I potwierdziły się prypuszczenia.
Gra ma tylko karty jako komponenty - i dobrze będzie tania

Nie ma znaczenia elemnet przestrzenny - gra trochę straci na głebi.
Nie ma junikalnych zdolności kafelków z wiedzą - karty z wiedza daja po prostu robotników - tutaj gra SPORO traci na głębi i komplikacji.
Dużo prostszy setup - rozłozenie planszowych CoB to jest z 5-8 minut - karcianka to z 2 minuty na potasowanie kart.
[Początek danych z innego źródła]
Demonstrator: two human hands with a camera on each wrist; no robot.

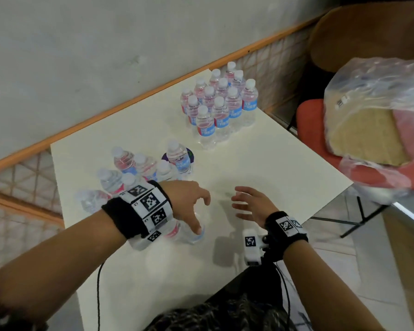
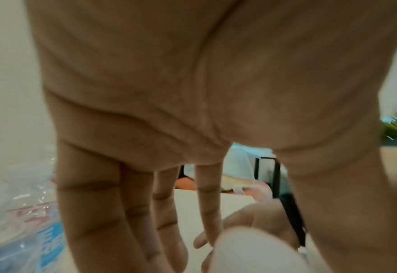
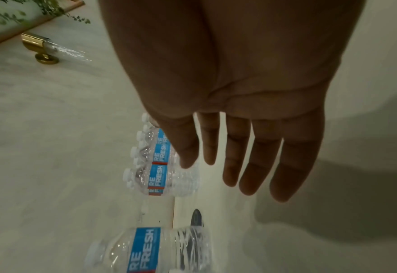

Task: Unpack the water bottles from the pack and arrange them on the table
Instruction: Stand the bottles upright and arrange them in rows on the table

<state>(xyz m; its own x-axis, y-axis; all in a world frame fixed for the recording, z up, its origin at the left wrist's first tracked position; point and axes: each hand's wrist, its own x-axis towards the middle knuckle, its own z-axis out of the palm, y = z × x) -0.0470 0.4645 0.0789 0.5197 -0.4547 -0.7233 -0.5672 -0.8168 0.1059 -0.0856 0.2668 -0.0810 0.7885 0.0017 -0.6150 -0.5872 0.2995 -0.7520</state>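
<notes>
Several water bottles with blue labels stand grouped (image 1: 220,103) at the table's far right corner. A second bunch (image 1: 134,168) stands at the left edge, partly behind my left wrist. One bottle (image 1: 179,157) stands alone on a dark round mat. My left hand (image 1: 202,216) hovers with spread fingers over another bottle (image 1: 187,232), the thumb touching near its white cap (image 2: 258,249). I cannot tell whether that bottle stands or lies. My right hand (image 1: 249,204) is held flat above the bare table, fingers (image 3: 260,162) straight and holding nothing. The far group (image 3: 160,166) and the lone bottle (image 3: 146,249) show beyond it.
The white table (image 1: 261,151) sits against a grey wall with an orange rail. On the right, a red chair (image 1: 311,125) carries crumpled clear plastic wrap (image 1: 373,115) with a cardboard sheet inside. Another chair back rises behind it.
</notes>
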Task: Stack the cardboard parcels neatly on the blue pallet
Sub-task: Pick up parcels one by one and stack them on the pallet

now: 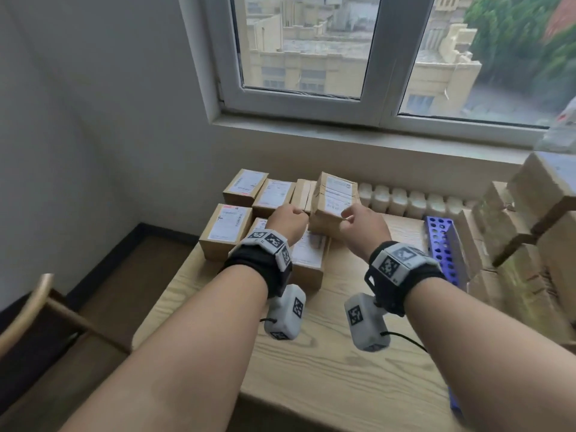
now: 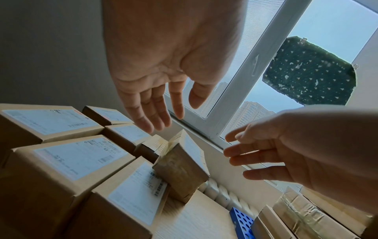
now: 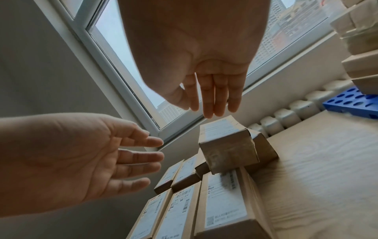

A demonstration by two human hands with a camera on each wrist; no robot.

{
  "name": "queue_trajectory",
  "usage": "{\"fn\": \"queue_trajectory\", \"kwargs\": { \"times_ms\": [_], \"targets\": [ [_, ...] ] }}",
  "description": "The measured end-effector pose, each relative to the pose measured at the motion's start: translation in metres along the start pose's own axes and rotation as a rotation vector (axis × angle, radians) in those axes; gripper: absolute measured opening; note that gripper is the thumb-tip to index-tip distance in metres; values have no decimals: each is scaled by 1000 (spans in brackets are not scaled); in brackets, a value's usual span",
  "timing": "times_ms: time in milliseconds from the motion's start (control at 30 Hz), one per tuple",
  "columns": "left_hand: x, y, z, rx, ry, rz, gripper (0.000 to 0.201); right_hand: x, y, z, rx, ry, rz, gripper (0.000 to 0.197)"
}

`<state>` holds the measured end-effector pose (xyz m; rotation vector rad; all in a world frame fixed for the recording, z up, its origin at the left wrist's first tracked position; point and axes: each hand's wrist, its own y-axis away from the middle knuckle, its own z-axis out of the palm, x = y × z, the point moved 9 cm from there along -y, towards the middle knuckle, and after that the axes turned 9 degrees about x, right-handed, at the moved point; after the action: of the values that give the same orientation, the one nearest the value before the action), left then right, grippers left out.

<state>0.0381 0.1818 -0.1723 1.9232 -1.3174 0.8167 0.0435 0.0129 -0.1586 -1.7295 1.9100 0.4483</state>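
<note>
A small taped cardboard parcel leans tilted on the group of flat labelled parcels at the table's back left. My left hand hovers just left of it and my right hand just right of it. In the wrist views both hands have straight, spread fingers and hold nothing, a little apart from the parcel. The blue pallet lies at the right, carrying a tall stack of parcels.
The wooden table stands against a white radiator under a window. A chair back is at the lower left, beside the wall. Bare tabletop lies between the parcel group and the pallet.
</note>
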Motion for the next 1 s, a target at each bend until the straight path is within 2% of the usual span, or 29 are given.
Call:
{"fn": "queue_trajectory", "kwargs": {
  "times_ms": [67, 167, 467, 533, 633, 700, 800, 900, 1000],
  "targets": [
    [-4, -11, 3, -24, 14, -5, 16, 4, -4, 6, 7, -13, 46, 33],
    [-3, -28, 8, -35, 12, -13, 26, 14, -16, 11, 9, -14, 107, 34],
    [10, -89, 33, -80, 53, -111, 26, 55, -80, 25, -16, -82, 275, 43],
    [7, -104, 49, -128, 81, -147, 13, 65, -93, 34, -33, -103, 314, 45],
    [1, -124, 74, -167, 102, -199, 62, 79, -115, 54, -74, -182, 377, 51],
    [-6, -138, 87, -161, 96, -227, 79, 84, -127, 65, -100, -209, 394, 54],
    [-14, -150, 99, -153, 154, -278, 83, 87, -138, 76, -115, -243, 383, 51],
    [-21, -161, 111, -153, 211, -307, 82, 92, -143, 84, -112, -284, 363, 36],
    [-31, -172, 117, -122, 210, -309, 88, 98, -144, 90, -114, -305, 380, 30]
  ]
}}
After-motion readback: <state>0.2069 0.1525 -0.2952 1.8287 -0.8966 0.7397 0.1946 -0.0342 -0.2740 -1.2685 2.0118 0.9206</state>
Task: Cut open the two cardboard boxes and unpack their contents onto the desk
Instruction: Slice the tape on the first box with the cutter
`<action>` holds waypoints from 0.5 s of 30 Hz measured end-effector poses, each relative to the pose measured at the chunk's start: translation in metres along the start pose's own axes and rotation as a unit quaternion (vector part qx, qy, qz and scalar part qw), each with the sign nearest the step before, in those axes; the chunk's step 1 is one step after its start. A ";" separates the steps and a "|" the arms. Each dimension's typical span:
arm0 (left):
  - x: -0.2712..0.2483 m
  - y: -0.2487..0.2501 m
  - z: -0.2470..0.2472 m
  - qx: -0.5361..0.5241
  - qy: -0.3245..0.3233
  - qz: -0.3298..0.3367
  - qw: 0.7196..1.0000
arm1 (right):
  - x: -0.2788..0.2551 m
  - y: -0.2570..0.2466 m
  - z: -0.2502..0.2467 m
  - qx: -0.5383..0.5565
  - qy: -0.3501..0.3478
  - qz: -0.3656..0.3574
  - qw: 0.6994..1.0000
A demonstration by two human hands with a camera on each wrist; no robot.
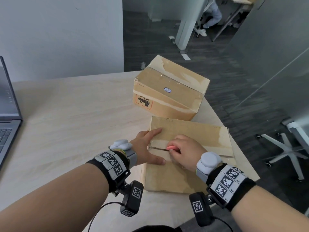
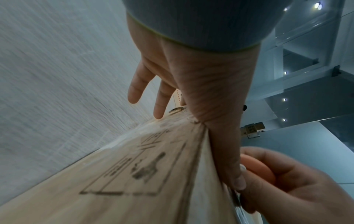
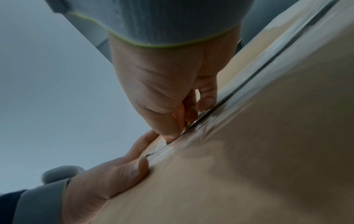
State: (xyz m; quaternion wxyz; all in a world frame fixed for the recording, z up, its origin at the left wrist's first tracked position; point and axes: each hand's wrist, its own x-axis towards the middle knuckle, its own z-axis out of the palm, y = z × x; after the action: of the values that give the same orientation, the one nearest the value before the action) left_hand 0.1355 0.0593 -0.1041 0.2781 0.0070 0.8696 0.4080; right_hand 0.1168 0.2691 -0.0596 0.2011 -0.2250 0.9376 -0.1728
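A flat cardboard box (image 1: 189, 171) lies near me on the desk (image 1: 75, 123), its top seam sealed with clear tape (image 3: 249, 78). My left hand (image 1: 145, 148) presses its left edge, fingers straight and thumb on top. My right hand (image 1: 184, 149) grips a small pink cutter (image 1: 172, 147) with its blade in the seam, where a dark slit runs left to the box's edge. The left wrist view shows the left hand (image 2: 191, 91) on the printed side of the box (image 2: 134, 174), with the cutter (image 2: 256, 166) beside the thumb. A second, taller taped box (image 1: 168, 91) stands behind.
An open laptop (image 1: 8, 114) sits at the desk's left edge. The near box lies close to the desk's right edge, beyond which are dark carpet and an office chair base (image 1: 287, 148). A glass wall stands on the right.
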 end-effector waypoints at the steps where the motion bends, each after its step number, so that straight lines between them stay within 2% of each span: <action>1: 0.000 0.001 0.001 0.001 0.002 -0.002 1.000 | -0.004 0.005 -0.002 -0.003 -0.002 0.008 1.000; 10: -0.002 0.006 0.004 0.012 0.016 -0.008 1.000 | -0.033 0.049 -0.009 -0.005 0.037 0.052 0.998; 15: -0.007 0.022 0.006 0.140 0.062 -0.033 0.988 | -0.042 0.064 -0.010 -0.006 0.043 0.046 0.998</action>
State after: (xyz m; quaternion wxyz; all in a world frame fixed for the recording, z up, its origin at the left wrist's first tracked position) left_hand 0.1393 0.0765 -0.0878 0.2333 -0.0084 0.9333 0.2729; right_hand 0.1239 0.3454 -0.0648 0.1671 -0.1754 0.9557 -0.1672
Karty zamiast kosci - trzeba wykorzystać 6 wyników otrzymanych w danej rundzie - poza ostania tura zawsze jest wybór który wynik wybrać pierwszy.
Wykorzystuje sie po jednej "kosci" w turze zamiast pary- troche mniej downtime, troche mniej kombinowania w ramach jednej tury , ale w rundzie akcje będzie tyle samo ?
Nie rozumiem trochę tej punktacji końcowej - ile beda warte dobra? 1 VP za kartę?
Jesli tak to punktacja za zwierzeta wydaje sie troche niska w stosunku - ale to pewnie wyszloby podczas gry.
W sumie punktacja raczej bedzie 2 cyfrowa a nie 3 cyfrowa i chyba bedzie łatwiej zapanować nad "sałatką".
Troche się sparzyłem na karciankowych wersjach - lubie gry karciane , ale "wersje" zazwyczaj sa zbyt mocno obcięte.
Są oczywiscie wyjatki - RFTG, Caylus Magna carta.
Więc jestem ciekaw w której grupie sie gra uplasuje , "wyciecie zbednego tłuszczyku" czy "zbytnie uproszczenie".
Czy ktos wie po ile bedzie w Polsce?